Extensive testing has shown that even Ligado’s current plan, which has been modified to lessen chances of GPS interference, poses a risk to GPS receivers.
“Unbiased testing has repeatedly confirmed that such implementation would surely undermine many of the uses of that data which have come to be anticipated, even essential, among the public and within the geospatial profession that provides services to it,” COGO wrote, saying the letter reflects the unanimous position of its 12 member organizations:
The American Society for Photogrammetry and Remote Sensing (ASPRS)
The American Society of Civil Engineers
The American Association of Geographers
TheCartography and Geographic Information Society(CaGIS)
The International Association of Assessing Officers (IAAO)
The GIS Certification Institute
The Management Association for Private Photogrammetric Surveyors (MAPPS)
The National Society of Professional Surveyors
The National States Geographic Information Council
The University Consortium for Geographic Information Science
The United States Geospatial Intelligence Foundation
The Urban and Regional Information Systems Association
The letter was posted just a day after Ligado’s board reaffirmed its commitment to invest in the company’s efforts to build terrestrial 5G capability and support Custom Private Networks for commercial customers.
“Since December 2015, with new ownership and new leadership, we’ve been focused on achieving consensus on a new, technical plan that resolves GPS concerns and shows that our planned terrestrial service is compatible with our spectrum neighbors,” said Board Chairman Ivan Seidenberg in a statement.
The firm’s proposal is before the Federal Communications Commission (FCC), which if it follows past practice, will look for input from theNational Telecommunications and Information Administration (NTIA) before making a decision. Information going into the NTIA’s recommendation, however, became snarled in the bureaucracy last fall. A letter from the National Executive Committee (ExCom) for Space-Based Positioning, Navigation, and Timing (PNT) — which works through satellite navigation issues for the combined community of commercial, military and civil government users — still appeared stuck as of early February.
Meanwhile, the FCC has been navigating a new Ligado squall that spun up out of a regular Commission review of its regulations. Iridium has proposed that the FCC rescind its rules allowing for Ancillary Terrestrial Components (ATC). The rules were initially adopted in 2003 then changed in 2005 and again over the years to permit satellite firms to build a limited number of ground stations or ATCs to enable them to reach customers indoors or in difficult-to-serve environments like large city centers. The ability to add ATC’s is at the core of Ligado’s plans for a terrestrial expansion.
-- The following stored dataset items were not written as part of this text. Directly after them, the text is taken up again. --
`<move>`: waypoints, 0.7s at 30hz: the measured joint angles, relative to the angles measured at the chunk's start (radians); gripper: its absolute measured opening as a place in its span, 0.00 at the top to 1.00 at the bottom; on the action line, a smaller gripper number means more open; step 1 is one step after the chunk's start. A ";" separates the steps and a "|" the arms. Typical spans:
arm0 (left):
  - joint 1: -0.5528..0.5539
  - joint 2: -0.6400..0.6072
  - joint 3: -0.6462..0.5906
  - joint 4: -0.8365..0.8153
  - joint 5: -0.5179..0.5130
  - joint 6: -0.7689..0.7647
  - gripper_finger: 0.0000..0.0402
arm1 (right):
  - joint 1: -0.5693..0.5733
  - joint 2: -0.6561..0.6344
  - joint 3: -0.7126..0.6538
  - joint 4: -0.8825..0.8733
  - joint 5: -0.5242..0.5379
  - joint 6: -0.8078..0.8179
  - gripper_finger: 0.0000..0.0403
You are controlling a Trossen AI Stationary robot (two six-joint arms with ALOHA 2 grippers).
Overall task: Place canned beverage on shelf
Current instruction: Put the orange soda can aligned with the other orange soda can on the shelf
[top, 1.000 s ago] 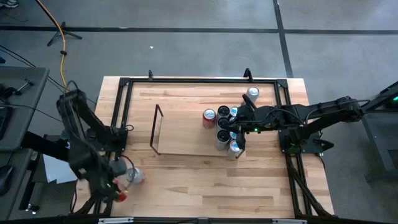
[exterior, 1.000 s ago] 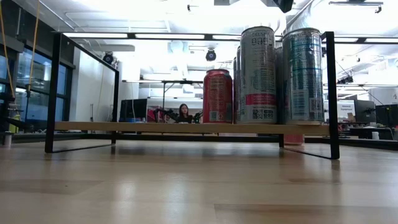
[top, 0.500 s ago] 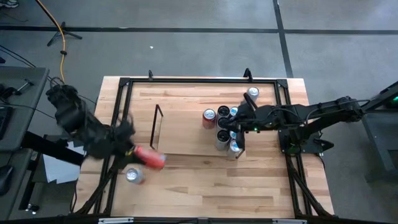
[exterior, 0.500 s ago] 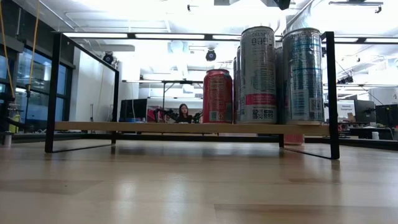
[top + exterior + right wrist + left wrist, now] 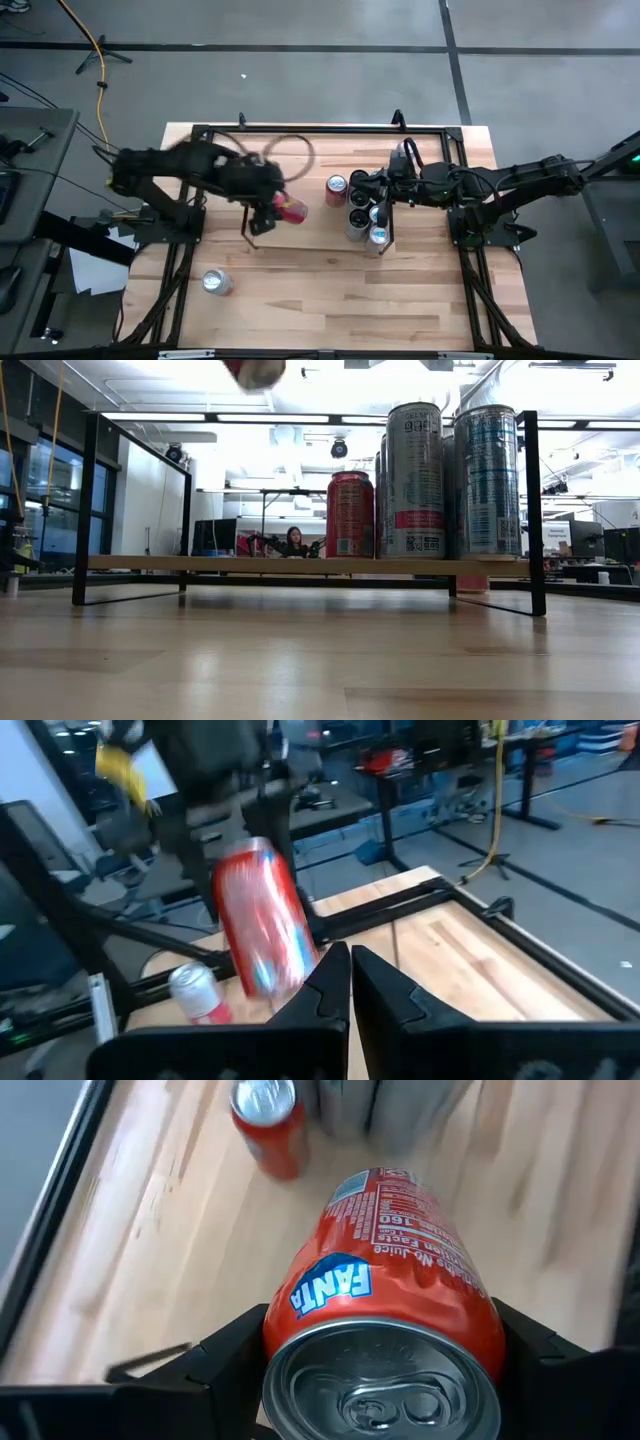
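An orange-red Fanta can (image 5: pixel 385 1270), the canned beverage, hangs in my left gripper (image 5: pixel 380 1355), which is shut on it above the left part of the shelf (image 5: pixel 300 230). The low view shows only the can's lower end (image 5: pixel 255 370), high above the board (image 5: pixel 250 564). The shelf is a low light-wood board with black wire frames at its ends. At its right end stand a red can (image 5: pixel 337 187) and several taller cans (image 5: pixel 358 215). My right gripper (image 5: pixel 350 985) is shut and hovers over those cans (image 5: pixel 372 186), pointing toward the left arm. My left gripper pinches the can between its two fingers (image 5: pixel 225 1365), on opposite sides of the wall just below the top rim (image 5: pixel 290 1325). The fingers slant down from the table's left. The can is lifted clear and tilted, top toward the wrist and bottom toward the shelf.
A silver-topped can (image 5: pixel 214 283) stands on the tabletop near the near left corner. Another can (image 5: pixel 405 150) stands on the table beyond the shelf's right end. Black rails (image 5: pixel 320 129) frame the tabletop. The shelf's left and middle board is bare.
My left gripper has carried the orange-red can from the table's near left corner up and toward the right and far side, to above the shelf's left part, turning as it went. The silver-topped can stayed behind. My right gripper has tipped upward a little, still shut.
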 joint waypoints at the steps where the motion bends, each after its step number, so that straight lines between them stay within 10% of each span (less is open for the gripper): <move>1: 0.012 0.028 0.002 -0.011 0.005 0.043 0.42 | 0.000 0.000 0.000 0.000 0.012 -0.006 1.00; 21: 0.049 0.405 0.003 -0.043 -0.092 0.455 0.40 | 0.000 0.003 0.000 -0.012 0.074 -0.016 1.00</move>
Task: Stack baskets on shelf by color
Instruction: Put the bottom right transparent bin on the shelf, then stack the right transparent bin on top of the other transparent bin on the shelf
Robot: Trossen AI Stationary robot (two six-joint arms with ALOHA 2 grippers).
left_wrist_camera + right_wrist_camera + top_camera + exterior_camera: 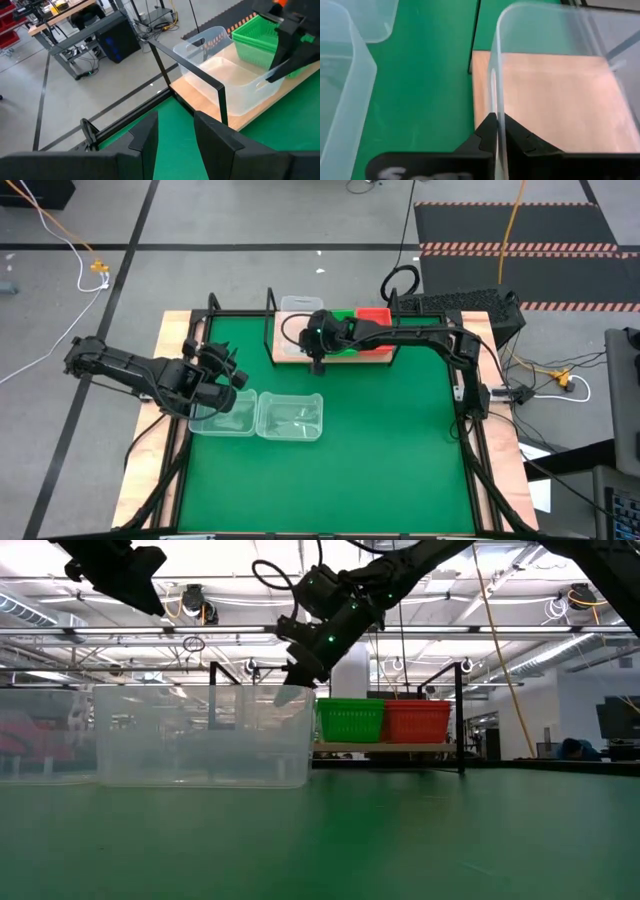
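Note:
A clear basket (pixel 297 330) stands on the left end of the shelf (pixel 350 357), beside green baskets (pixel 343 320) and red baskets (pixel 375 318). My right gripper (pixel 318 363) is shut on the near wall of that clear basket; this shows in the right wrist view (pixel 497 132). Two more clear baskets (pixel 222 412) (pixel 290 417) rest side by side on the green mat at the left. My left gripper (pixel 235 375) hangs above them, open and empty, and also shows in the left wrist view (pixel 175 135). My right gripper pinches the clear basket's near wall (pixel 496 107) at its rim, near the right-hand corner, one finger inside the basket and one outside. The fingers slant down from the right and lie along the wall. The basket's bottom (pixel 220 70) rests on the shelf's plank.
The shelf's black rod frame (pixel 220 100) rises around the plank at the mat's far edge. The green mat (pixel 380 450) stretches to the right and near side. Pale wooden borders (pixel 500 470) run along the table's sides.

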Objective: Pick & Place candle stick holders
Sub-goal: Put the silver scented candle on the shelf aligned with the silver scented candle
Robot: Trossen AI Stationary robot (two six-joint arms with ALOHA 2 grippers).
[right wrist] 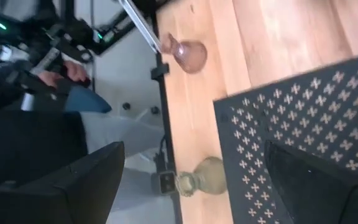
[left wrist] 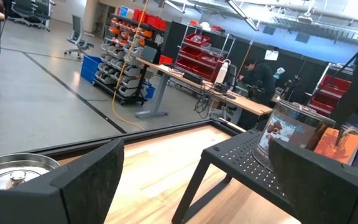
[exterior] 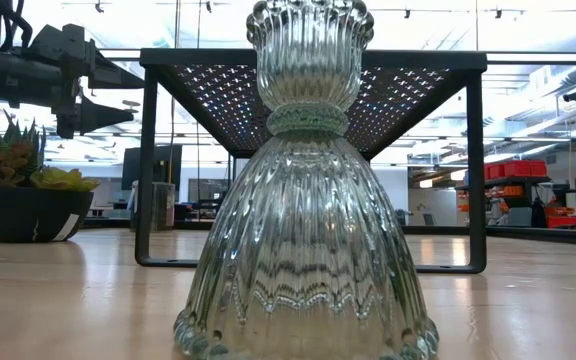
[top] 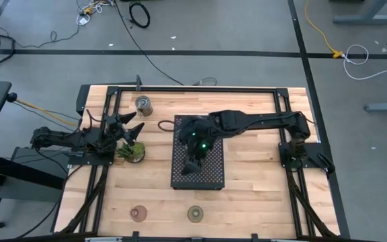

Iridium argued that the ATC rules had created nothing but problems. While the rules were adopted to augment the reach of satellite networks, wrote Iridium, they have “resulted in a total of exactly zero ATC deployments, multiple bankruptcies, costly litigation, and countless waivers and rulemaking requests producing substantial work for the FCC and other federal government stakeholders with no countervailing benefits.”
Ligado responded that Iridium was trying to kill off the ATC option to improve its competitive position, particularly where 5G is concerned.
“Given the ever-growing demand for spectrum and the global race to 5G, the ATC rules are an important tool for enabling the rapid development of next generation wireless technology that will yield enormous benefits for consumers, the economy, and national security,” Ligado responded. “Iridium keeps trying to put its sour grapes in new bottles, but it is clear their real game is to use the regulatory process to box out a competitor.”
The ATC rule is not a factor in U.S. efforts to gain dominance in 5G technology, Iridium countered, because the L band spectrum Ligado would use for its terrestrial service is not included in the 5G standard. Moreover, the interference risk posed by the network undermines another U.S. policy goal — that of maintaining the preeminence of American space capabilities and assets, Iridium wrote in a response.